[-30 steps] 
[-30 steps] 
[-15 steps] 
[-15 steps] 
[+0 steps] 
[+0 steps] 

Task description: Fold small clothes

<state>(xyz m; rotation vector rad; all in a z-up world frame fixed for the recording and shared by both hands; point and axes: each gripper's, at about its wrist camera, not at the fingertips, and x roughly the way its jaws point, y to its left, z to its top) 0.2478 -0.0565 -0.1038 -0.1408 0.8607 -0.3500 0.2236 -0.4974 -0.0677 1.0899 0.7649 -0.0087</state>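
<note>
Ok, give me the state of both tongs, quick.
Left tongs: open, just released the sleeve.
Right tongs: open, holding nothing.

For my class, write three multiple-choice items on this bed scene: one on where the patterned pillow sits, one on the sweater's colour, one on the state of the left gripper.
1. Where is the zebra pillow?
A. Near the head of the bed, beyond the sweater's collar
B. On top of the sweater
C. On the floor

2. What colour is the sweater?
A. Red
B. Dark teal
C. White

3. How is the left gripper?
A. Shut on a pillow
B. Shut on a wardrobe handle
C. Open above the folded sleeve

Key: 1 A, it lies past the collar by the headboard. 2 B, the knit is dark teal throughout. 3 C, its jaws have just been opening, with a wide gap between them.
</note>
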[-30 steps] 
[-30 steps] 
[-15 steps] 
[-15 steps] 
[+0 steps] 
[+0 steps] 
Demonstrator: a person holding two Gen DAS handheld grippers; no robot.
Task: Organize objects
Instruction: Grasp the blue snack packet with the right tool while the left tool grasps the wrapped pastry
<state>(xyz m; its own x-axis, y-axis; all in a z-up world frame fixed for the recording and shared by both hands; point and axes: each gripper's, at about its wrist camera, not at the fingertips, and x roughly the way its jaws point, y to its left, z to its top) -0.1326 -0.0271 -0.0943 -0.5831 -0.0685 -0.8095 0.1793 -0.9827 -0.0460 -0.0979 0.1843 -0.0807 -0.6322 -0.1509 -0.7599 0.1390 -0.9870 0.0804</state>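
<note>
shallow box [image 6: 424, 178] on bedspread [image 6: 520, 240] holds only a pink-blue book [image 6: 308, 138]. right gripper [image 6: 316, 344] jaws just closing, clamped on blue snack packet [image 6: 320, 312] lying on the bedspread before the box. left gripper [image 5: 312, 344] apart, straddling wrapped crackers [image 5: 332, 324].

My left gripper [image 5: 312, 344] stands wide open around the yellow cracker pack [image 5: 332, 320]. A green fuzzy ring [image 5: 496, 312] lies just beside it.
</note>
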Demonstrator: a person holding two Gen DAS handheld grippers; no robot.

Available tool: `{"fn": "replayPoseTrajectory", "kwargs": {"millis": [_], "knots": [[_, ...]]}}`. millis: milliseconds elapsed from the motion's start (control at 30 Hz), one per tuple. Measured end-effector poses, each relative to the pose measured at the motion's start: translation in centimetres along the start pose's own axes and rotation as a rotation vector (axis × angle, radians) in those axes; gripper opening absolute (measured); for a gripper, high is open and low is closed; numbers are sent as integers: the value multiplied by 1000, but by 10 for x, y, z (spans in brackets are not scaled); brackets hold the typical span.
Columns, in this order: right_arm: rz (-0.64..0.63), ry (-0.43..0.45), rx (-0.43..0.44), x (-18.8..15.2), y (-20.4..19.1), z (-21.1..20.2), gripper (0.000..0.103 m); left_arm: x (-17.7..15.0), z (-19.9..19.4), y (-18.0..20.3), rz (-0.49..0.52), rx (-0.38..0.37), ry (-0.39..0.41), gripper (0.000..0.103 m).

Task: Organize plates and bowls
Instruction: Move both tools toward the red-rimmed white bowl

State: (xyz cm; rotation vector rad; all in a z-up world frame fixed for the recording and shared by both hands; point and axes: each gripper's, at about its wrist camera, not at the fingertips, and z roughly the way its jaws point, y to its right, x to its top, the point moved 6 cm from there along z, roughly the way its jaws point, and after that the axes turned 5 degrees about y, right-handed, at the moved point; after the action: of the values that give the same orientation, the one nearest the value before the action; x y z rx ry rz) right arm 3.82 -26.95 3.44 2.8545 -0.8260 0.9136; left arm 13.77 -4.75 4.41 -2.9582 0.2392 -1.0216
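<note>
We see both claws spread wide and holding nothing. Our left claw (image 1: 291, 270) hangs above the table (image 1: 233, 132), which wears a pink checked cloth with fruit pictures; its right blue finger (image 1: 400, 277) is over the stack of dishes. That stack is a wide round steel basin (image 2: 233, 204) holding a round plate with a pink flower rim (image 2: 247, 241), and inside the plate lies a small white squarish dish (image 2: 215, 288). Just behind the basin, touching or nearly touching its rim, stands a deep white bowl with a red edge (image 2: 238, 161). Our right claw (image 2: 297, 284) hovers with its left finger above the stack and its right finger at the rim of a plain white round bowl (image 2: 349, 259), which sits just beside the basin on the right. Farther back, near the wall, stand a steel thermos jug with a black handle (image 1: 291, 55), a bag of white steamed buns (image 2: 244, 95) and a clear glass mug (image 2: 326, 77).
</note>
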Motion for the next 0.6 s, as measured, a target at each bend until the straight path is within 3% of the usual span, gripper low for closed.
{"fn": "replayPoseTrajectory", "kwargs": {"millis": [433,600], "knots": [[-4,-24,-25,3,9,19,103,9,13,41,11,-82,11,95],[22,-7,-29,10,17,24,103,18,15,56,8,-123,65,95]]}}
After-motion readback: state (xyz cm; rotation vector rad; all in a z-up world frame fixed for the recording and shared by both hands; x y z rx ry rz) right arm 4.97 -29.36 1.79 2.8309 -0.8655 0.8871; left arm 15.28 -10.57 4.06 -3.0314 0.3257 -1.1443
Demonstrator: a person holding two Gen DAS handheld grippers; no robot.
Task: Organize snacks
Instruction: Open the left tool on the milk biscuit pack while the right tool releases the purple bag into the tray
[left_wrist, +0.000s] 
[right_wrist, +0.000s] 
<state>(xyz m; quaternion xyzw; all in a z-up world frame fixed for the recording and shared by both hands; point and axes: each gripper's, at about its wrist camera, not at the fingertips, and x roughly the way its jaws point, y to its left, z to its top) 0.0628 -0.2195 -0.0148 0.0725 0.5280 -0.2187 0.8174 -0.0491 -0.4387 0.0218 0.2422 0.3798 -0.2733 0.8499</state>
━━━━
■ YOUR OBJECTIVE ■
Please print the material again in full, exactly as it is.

■ WRITTEN SOLUTION ■
[-30 steps] 
[-30 steps] 
[-15 steps] 
[-15 steps] 
[+0 steps] 
[+0 steps] 

Task description: Fold small clothes

<state>(xyz m; rotation vector rad; all in a z-up world frame fixed for the recording and shared by both hands; point and axes: each gripper's, at about its wrist camera, not at the fingertips, and x roughly the way its jaws point, y to its left, z to its top) 0.2478 -0.0565 -0.1038 -0.1408 0.8607 -0.3500 0.2236 -0.4974 -0.0677 1.0899 0.7649 -0.0087</state>
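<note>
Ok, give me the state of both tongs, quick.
Left tongs: open, just released the sleeve.
Right tongs: open, holding nothing.

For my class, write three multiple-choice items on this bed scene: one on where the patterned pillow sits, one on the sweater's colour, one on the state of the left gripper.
1. Where is the zebra pillow?
A. Near the head of the bed, beyond the sweater's collar
B. On top of the sweater
C. On the floor

2. What colour is the sweater?
A. Red
B. Dark teal
C. White

3. How is the left gripper?
A. Shut on a pillow
B. Shut on a wardrobe handle
C. Open above the folded sleeve

Key: 1 A, it lies past the collar by the headboard. 2 B, the knit is dark teal throughout. 3 C, its jaws have just been opening, with a wide gap between them.
</note>
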[-30 steps] 
[-30 steps] 
[-15 steps] 
[-15 steps] 
[+0 steps] 
[+0 steps] 
Demonstrator: a person holding two Gen DAS handheld grippers; no robot.
Task: Organize objects
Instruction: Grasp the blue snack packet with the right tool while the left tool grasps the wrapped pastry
<state>(xyz m; its own x-axis, y-axis; all in a z-up world frame fixed for the recording and shared by both hands; point and axes: each gripper's, at about its wrist camera, not at the fingertips, and x roughly the way its jaws point, y to its left, z to its top) -0.1326 -0.0271 -0.0943 -0.5831 -0.0685 -0.8095 0.1793 -0.9827 -0.0460 -0.0979 0.1843 -0.0807 -0.6322 -0.1509 -0.7599 0.1390 -0.9870 0.0804</state>
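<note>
shallow box [image 6: 424, 178] on bedspread [image 6: 520, 240] holds only a pink-blue book [image 6: 308, 138]. right gripper [image 6: 316, 344] jaws just closing, clamped on blue snack packet [image 6: 320, 312] lying on the bedspread before the box. left gripper [image 5: 312, 344] apart, straddling wrapped crackers [image 5: 332, 324].

My left gripper [image 5: 312, 344] stands wide open around the yellow cracker pack [image 5: 332, 320]. A green fuzzy ring [image 5: 496, 312] lies just beside it.
</note>
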Demonstrator: a person holding two Gen DAS handheld grippers; no robot.

Available tool: `{"fn": "replayPoseTrajectory", "kwargs": {"millis": [_], "knots": [[_, ...]]}}`. millis: milliseconds elapsed from the motion's start (control at 30 Hz), one per tuple. Measured end-effector poses, each relative to the pose measured at the motion's start: translation in centimetres along the start pose's own axes and rotation as a rotation vector (axis × angle, radians) in those axes; gripper opening absolute (measured); for a gripper, high is open and low is closed; numbers are sent as integers: the value multiplied by 1000, but by 10 for x, y, z (spans in brackets are not scaled); brackets hold the typical span.
Columns, in this order: right_arm: rz (-0.64..0.63), ry (-0.43..0.45), rx (-0.43..0.44), x (-18.8..15.2), y (-20.4..19.1), z (-21.1..20.2), gripper (0.000..0.103 m); left_arm: x (-17.7..15.0), z (-19.9..19.4), y (-18.0..20.3), rz (-0.49..0.52), rx (-0.38..0.37), ry (-0.39..0.41), gripper (0.000..0.103 m).

Task: Organize plates and bowls
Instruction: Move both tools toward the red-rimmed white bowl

State: (xyz cm; rotation vector rad; all in a z-up world frame fixed for the recording and shared by both hands; point and axes: each gripper's, at about its wrist camera, not at the fingertips, and z roughly the way its jaws point, y to its right, x to its top, the point moved 6 cm from there along z, roughly the way its jaws point, and after that the axes turned 5 degrees about y, right-handed, at the moved point; after the action: of the values that give the same orientation, the one nearest the value before the action; x y z rx ry rz) right arm 3.82 -26.95 3.44 2.8545 -0.8260 0.9136; left arm 13.77 -4.75 4.41 -2.9582 0.2392 -1.0216
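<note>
We see both claws spread wide and holding nothing. Our left claw (image 1: 291, 270) hangs above the table (image 1: 233, 132), which wears a pink checked cloth with fruit pictures; its right blue finger (image 1: 400, 277) is over the stack of dishes. That stack is a wide round steel basin (image 2: 233, 204) holding a round plate with a pink flower rim (image 2: 247, 241), and inside the plate lies a small white squarish dish (image 2: 215, 288). Just behind the basin, touching or nearly touching its rim, stands a deep white bowl with a red edge (image 2: 238, 161). Our right claw (image 2: 297, 284) hovers with its left finger above the stack and its right finger at the rim of a plain white round bowl (image 2: 349, 259), which sits just beside the basin on the right. Farther back, near the wall, stand a steel thermos jug with a black handle (image 1: 291, 55), a bag of white steamed buns (image 2: 244, 95) and a clear glass mug (image 2: 326, 77).
</note>
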Motion for the next 0.6 s, as measured, a target at each bend until the straight path is within 3% of the usual span, gripper low for closed.
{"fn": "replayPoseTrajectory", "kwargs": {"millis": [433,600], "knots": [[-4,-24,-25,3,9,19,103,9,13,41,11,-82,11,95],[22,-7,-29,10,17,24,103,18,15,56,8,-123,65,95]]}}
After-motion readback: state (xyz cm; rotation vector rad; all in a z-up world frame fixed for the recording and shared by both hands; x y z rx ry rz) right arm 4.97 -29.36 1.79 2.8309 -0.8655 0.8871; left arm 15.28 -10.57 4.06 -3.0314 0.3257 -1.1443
Demonstrator: a person holding two Gen DAS handheld grippers; no robot.
Task: Organize snacks
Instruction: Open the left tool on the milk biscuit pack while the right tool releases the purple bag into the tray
[left_wrist, +0.000s] 
[right_wrist, +0.000s] 
<state>(xyz m; quaternion xyzw; all in a z-up world frame fixed for the recording and shared by both hands; point and axes: each gripper's, at about its wrist camera, not at the fingertips, and x roughly the way its jaws point, y to its left, z to its top) 0.0628 -0.2195 -0.0148 0.0725 0.5280 -0.2187 0.8174 -0.0491 -0.4387 0.0218 0.2422 0.3798 -0.2733 0.8499</state>

There is nothing more to add to this answer.